3382. Arts of the Ancient Andean Tradition: Chavín to Inca. A survey of the major arts produced between ca. 1200 BC and AD 1530 by the indigenous peoples of modern western South America with greatest emphasis on the many successive art-producing cultures of Peru.
3383. The Ancient Maya: Art and History. Presents an introduction to the art and history of the Maya of Central America. Addresses the principal sites and monuments of the ancient Maya civilization, imparts a working understanding of the Maya hieroglyphic writing system, and surveys the political history of the fractious ancient Maya cities.
3385. The Aztecs Before and After the Conquest: Mesoamerica, 1400-1600. Examines the art and cultural history of Mexico in the centuries immediately before and after the Spanish arrival in Mesoamerica. Topics include the art and ceremony of the imperial Aztec state; the nature of the conflict between 1519 and 1521 that ended in the fall of the Aztec capital to the Spanish; and the monuments of Spanish conquerors, missionaries and native elite in Mexico’s early colonial period.
3390. Traditional Arts of Africa. A survey of the art produced in traditional African societies with special emphasis on the sculpture of West and Central Africa.
3392 (CFA 3313). Islamic Art and Architecture: The Creation of a New Art. Treats issues significant to the creation and expansion of Islamic art from the 7th to the 15th century. Topics include the cultural and political exchange and conflict between Muslims and Christians; religious concerns and the artistic forms created to meet them; the importance of the book in Muslim culture; the distinctions between religious and secular art; and the appropriation of sacred space in Muslim architecture.
3394. Art and Architecture of Japan. Survey of religious and secular arts from prehistoric times through the Edo period. Field trips to Kyoto and Nara. (Also SMU-in-Japan)

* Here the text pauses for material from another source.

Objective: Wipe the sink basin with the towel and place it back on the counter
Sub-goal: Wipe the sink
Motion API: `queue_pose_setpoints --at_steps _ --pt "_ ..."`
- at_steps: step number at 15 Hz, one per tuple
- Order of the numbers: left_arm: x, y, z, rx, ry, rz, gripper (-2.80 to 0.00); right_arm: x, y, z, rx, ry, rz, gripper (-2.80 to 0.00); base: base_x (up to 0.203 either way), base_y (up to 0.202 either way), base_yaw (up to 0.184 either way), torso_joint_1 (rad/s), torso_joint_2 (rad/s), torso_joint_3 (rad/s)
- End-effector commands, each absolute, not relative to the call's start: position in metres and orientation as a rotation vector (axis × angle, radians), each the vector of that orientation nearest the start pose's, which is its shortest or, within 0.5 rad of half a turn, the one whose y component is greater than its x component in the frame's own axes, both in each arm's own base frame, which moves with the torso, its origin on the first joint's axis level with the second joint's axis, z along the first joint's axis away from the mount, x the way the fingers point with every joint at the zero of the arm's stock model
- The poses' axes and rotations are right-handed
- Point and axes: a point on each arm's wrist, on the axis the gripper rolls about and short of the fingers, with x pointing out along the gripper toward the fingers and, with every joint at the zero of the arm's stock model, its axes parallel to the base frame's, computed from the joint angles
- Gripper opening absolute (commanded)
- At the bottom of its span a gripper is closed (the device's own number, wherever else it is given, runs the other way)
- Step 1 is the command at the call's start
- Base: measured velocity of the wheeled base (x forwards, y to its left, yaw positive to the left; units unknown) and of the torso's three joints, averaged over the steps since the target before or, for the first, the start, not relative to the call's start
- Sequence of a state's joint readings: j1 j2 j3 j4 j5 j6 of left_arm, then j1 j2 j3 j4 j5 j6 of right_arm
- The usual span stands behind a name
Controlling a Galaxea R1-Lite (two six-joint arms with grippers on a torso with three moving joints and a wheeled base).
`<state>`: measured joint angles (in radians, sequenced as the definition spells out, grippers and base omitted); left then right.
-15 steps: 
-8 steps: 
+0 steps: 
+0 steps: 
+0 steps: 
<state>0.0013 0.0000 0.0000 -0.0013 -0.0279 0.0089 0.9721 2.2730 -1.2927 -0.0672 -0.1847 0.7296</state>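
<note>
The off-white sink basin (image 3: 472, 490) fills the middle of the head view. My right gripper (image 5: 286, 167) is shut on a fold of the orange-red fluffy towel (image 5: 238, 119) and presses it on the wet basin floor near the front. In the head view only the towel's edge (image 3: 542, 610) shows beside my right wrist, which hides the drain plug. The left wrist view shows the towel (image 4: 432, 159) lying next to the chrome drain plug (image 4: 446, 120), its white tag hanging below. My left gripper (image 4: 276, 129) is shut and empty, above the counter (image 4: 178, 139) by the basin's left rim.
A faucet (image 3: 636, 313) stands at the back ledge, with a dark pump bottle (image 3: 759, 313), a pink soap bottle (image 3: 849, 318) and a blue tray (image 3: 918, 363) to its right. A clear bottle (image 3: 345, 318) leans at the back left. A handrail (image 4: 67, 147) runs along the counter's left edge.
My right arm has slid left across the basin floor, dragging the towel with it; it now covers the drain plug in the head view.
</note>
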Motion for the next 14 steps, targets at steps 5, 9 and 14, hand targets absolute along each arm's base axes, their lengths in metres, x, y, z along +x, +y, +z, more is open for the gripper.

3395. Art and Architecture of India. Designed to introduce the student to the major artistic expressions of India from the Indus Valley civilization through the time of the Mughals.
3396. Art and Architecture of China. Focuses on important monuments in China ranging from 2000 BC to the present day, in a variety of media: cast bronze, stone, sculpture, painting on silk and paper, porcelain and wooden architecture, among others. Selected objects and sites will illuminate the concept of “monument” from differing perspectives of technology, aesthetics, labor, religion, ethnicity and politics. Also discussed are comparisons to analogous monuments outside China, and visits to collections of Chinese art in Dallas-Fort Worth. (Also SMU-in-China)
3398. Introduction to Museum Studies. This course endeavors to introduce art history majors and graduate students to the basic principles of connoisseurship, conservation, framing, lighting and exhibition design in the context of the art museum today, with emphasis upon the interpretative, cultural and social role of museums over time. The course will evaluate specific collections and exhibitions in area museums and will examine a number of private collections, challenging students to make quality judgments based upon objective criteria and intuitive response. Students will be required to assess the meaning of art through visual analysis and comparison. The efficacy and ethics of museum management will also be considered.
4300 (CFA 3300). Calligraphy and Culture: Vision, Line and Design in World Artistic Traditions. A multidisciplinary inquiry into the cultural history of calligraphy and line in several major cultural traditions of the world: readings and discussions will encompass philosophical, anthropological, archaeological, materialist, cultural-historical and art-historical perspectives on line and cultural signification in the visual arts.
4304. Urbs et Orbis: The City in Italy as Place and Concept. Given to us by ancient Roman reality and myth, the distinction between the city as a physical place, the urbs, and the city as an idea, the orbis, created a long-standing link between territory and ritual, locale and law, nation and citizen, and homeland and world. The class will investigate the city in Italy in space and time as it is the locus of such cultural to-and-fro. Our goal is to better understand the complexities of the Italian city as it is a living entity. In time, the period of study will span some 3,000 years, from the Etruscan foundations of Rome to Richard Meier’s Jubilee Church located along the suburban periphery of the city. We will cover the Italian city of antiquity, early Christianity, the Middle Ages, the Renaissance, the Baroque and Modernism. The class will consist of city and museum tours, lecture, readings, discussion and short essays (SMU-in-Rome).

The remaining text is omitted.